An organisation is implementing a new HR system that will replace the existing HR system over time. For the first phase, some data are still to be sourced in the existing system.

The organisation has middleware that connects systems, a master data platform. The new system should read data from the old system through this.

The team implementing the new HR system has worked with business stakeholders on how to configure the new HR system and is now ready with a first draft of requirements for the integration.

“We want data to be imported with at most a 15 minute delay.”

“Data should be validated at import. Invalid data should not be imported, instead, HR should be notified with an email that includes information about the invalid data.”

Both sounds reasonable, right?

The hidden context

Imagine it implemented as written. Say something goes wrong on a Saturday morning, say an automatic update in the source system that then causes the validation to fail for a large number of records.

Every 15 minutes, hundreds of emails are sent to an HR mailbox. No data is imported. By Monday morning when HR opens their computers, their inbox is spammed with 100 000 emails. An unknown number of emails to that mailbox coming from other sources have been lost due to the mailbox overflowing. 

You got exactly what you asked for.

Sunflowers at Medborgarplatsen, Södermalm, Stockholm. Copyright Frederik Jensen 2022.

Even worse, HR data is typically sensitive data. Your nice user friendly implementation have pushed sensitive data into a shared mailbox. Maybe you also wrote some of that data into a log file just to make it easier to debug. Forget about tracking who have accessed that data and where data is stored. This is a GDPR incident waiting to happen.

In an iteration or two I’m sure we will discover that only a fraction of the data updates need to be replicated within 15 minutes and then only during business hours. Also, HR should simply receive a notification on the mornings where there are data validation errors to be fixed, and then log into a system and see and fix the errors there, with an option to quickly silence or remove false alarms.

Getting the requirements right requires knowing a lot of context that is not explicit. 

Trees that don't fall when you chop them? Monsters that randomly appear and destroy what you have created? Who would have thought these requirements were the recipe for creating one of the most successful games ever?
Creeper outside Mojang Studios in Stockholm.

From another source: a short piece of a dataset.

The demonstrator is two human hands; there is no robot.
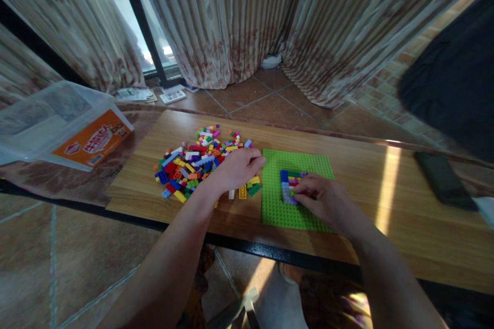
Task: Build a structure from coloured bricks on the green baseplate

Frederik Jensen 2022.

How it can be done

Isn’t the solution just to write more explicit requirements? Well, writing explicit requirements takes a lot of effort and you are still limited by the knowledge of the person writing the requirements.

In my experience, the only reasonable way forward is for the subject matter experts to build that shared context in a series of sessions looking at real systems with real data. Hard but crucial work.